Filter the entries down to the lines containing "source", and copy those lines.
------ INFORMATION
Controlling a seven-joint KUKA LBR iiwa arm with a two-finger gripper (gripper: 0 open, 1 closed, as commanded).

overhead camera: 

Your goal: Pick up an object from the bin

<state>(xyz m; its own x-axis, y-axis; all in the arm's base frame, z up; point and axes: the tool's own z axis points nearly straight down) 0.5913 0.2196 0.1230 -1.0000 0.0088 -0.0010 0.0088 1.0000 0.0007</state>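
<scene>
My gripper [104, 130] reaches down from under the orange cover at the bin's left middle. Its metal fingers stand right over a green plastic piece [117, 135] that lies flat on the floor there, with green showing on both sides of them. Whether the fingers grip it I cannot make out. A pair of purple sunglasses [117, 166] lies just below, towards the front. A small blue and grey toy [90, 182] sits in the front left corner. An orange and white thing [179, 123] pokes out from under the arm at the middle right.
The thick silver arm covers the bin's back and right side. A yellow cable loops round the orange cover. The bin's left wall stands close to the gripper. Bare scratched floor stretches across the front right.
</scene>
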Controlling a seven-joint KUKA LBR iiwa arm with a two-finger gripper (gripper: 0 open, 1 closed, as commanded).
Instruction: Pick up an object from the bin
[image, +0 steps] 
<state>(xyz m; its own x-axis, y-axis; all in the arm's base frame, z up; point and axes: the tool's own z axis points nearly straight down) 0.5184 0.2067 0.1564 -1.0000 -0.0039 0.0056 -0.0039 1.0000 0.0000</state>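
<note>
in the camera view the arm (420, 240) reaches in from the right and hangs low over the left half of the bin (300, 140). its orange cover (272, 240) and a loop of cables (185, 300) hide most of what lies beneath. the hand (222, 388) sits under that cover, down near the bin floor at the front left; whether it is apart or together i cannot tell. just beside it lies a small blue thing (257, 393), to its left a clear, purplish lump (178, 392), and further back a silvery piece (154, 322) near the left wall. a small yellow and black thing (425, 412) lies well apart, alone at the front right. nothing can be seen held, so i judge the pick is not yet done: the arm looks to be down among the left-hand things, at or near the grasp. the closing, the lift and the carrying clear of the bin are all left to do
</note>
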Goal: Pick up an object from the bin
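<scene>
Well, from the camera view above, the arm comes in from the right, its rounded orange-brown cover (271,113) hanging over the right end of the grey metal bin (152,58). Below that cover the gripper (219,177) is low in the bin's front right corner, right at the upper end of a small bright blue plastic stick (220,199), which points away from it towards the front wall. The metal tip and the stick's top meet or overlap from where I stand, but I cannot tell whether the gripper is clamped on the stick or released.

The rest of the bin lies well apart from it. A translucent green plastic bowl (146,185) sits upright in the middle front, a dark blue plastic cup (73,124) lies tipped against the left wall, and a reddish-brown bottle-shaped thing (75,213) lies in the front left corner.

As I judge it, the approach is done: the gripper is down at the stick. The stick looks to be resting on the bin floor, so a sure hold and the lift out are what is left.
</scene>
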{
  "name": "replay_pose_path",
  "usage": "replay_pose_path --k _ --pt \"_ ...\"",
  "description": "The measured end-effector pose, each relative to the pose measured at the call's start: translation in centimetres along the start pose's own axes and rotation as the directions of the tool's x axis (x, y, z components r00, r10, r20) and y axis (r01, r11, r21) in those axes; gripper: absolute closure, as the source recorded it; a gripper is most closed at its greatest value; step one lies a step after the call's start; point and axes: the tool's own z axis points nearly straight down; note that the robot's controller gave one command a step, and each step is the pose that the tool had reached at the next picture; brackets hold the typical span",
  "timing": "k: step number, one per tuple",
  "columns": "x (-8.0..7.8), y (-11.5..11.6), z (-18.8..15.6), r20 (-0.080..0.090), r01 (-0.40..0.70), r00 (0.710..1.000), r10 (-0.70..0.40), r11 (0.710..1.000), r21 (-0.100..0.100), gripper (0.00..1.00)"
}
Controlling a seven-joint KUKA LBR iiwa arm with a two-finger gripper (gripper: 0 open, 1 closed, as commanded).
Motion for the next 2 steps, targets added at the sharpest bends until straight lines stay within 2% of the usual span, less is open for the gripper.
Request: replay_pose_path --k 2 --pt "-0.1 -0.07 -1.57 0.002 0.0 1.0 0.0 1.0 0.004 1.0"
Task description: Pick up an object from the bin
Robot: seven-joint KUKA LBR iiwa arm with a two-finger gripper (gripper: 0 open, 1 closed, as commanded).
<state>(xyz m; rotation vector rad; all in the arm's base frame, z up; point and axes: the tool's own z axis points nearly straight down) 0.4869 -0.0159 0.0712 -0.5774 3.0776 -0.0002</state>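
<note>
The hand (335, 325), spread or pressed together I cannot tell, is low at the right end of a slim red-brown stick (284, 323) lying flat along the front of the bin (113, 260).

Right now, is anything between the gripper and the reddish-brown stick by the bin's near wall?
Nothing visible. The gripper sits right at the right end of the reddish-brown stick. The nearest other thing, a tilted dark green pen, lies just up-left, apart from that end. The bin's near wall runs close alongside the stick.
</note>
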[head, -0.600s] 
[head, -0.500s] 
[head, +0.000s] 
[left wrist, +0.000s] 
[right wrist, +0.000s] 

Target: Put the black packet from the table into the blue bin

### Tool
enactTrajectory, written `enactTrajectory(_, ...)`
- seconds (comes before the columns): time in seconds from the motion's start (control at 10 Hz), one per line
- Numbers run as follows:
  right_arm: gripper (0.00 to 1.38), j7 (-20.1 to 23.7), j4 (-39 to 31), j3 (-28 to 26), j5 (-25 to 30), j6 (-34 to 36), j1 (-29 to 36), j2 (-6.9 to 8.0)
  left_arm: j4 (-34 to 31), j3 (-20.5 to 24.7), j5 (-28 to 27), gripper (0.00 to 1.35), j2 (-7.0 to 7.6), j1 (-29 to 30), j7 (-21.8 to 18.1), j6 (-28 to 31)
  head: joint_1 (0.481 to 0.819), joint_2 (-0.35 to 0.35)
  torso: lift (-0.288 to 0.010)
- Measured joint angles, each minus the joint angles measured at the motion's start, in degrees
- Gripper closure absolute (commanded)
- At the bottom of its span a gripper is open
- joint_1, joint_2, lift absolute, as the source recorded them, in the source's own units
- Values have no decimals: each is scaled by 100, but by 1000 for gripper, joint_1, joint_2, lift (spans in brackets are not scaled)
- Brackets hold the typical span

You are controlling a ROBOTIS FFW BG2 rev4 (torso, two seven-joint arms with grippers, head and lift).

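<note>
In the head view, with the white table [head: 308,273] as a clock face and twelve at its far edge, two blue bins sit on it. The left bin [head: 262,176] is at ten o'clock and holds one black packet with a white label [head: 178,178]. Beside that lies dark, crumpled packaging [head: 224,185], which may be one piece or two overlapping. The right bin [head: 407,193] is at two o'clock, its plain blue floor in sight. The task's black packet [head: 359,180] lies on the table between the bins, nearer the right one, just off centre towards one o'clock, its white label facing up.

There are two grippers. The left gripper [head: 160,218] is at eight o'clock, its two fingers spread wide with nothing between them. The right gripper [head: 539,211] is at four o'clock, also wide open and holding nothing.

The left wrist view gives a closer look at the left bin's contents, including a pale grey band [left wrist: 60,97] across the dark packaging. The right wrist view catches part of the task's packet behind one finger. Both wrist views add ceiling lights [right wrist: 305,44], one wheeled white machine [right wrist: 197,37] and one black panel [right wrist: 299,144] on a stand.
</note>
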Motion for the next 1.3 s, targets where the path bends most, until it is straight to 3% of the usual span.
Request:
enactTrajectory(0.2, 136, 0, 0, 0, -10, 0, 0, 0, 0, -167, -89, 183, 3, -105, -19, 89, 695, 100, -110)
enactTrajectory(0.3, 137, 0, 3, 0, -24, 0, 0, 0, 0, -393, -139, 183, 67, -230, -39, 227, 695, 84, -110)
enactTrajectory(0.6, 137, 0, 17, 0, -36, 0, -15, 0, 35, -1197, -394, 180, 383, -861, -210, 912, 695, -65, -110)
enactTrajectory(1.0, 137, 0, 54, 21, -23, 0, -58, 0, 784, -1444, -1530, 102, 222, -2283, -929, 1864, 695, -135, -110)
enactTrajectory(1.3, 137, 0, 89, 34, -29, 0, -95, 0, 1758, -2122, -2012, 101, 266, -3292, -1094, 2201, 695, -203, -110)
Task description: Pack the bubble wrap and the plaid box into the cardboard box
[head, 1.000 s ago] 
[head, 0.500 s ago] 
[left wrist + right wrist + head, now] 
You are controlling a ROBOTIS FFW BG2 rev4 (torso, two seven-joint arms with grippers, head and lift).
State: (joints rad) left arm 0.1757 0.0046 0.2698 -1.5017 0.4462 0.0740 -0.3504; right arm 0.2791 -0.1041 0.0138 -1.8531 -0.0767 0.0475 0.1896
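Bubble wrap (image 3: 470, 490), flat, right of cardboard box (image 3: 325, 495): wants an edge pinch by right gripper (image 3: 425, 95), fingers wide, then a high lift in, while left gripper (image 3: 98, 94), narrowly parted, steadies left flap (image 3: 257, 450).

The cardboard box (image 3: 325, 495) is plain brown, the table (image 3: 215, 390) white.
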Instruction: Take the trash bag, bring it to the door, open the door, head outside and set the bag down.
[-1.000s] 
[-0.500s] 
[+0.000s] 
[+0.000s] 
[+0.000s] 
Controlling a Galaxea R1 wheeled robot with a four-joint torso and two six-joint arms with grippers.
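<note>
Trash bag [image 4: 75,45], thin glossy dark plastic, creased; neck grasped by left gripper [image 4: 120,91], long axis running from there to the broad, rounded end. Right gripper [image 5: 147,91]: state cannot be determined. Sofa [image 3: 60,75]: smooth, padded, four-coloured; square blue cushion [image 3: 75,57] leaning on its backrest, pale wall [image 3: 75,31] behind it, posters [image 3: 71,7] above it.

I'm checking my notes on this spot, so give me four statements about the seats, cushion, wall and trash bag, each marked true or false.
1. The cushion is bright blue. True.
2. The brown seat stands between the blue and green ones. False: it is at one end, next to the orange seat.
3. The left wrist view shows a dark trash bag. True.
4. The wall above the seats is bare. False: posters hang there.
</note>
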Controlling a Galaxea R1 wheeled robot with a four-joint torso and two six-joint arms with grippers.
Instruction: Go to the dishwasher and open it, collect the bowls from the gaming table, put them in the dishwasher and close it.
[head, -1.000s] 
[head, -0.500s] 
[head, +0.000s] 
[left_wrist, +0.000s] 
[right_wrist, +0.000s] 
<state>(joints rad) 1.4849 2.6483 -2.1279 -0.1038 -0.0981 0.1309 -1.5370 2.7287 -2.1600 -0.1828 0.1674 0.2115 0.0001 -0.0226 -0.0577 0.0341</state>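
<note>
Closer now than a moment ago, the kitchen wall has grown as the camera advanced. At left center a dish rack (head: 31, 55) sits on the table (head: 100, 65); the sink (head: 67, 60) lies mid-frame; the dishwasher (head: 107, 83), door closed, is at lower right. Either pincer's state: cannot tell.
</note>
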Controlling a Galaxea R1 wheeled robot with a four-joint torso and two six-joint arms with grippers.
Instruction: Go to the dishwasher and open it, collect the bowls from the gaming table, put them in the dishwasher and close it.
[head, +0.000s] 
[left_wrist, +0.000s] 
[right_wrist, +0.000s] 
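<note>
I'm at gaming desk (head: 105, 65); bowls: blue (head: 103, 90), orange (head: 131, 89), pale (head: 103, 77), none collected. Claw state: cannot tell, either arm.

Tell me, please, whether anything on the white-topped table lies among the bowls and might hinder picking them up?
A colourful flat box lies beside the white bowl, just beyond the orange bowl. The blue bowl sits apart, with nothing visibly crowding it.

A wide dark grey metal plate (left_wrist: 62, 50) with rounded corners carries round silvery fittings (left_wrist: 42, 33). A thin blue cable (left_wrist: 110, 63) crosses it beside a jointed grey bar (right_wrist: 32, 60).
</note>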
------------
- TASK ANSWER -
  "description": "The measured end-effector pose, each relative to the pose measured at the call's start: translation in centimetres along the start pose's own axes and rotation as the directions of the tool's x axis (x, y, z components r00, r10, r20) and y axis (r01, r11, r21) in those axes; gripper: absolute closure, as the source recorded it; a gripper is most closed at its greatest value; step one lies a step after the call's start; point and axes: the tool's own z axis points nearly straight down; note that the robot's controller gave one command a step, and each step is the pose that the tool had reached at the next picture; brackets hold the typical span",
- joint_1, joint_2, lift absolute, as the source recorded them, in the source's own units

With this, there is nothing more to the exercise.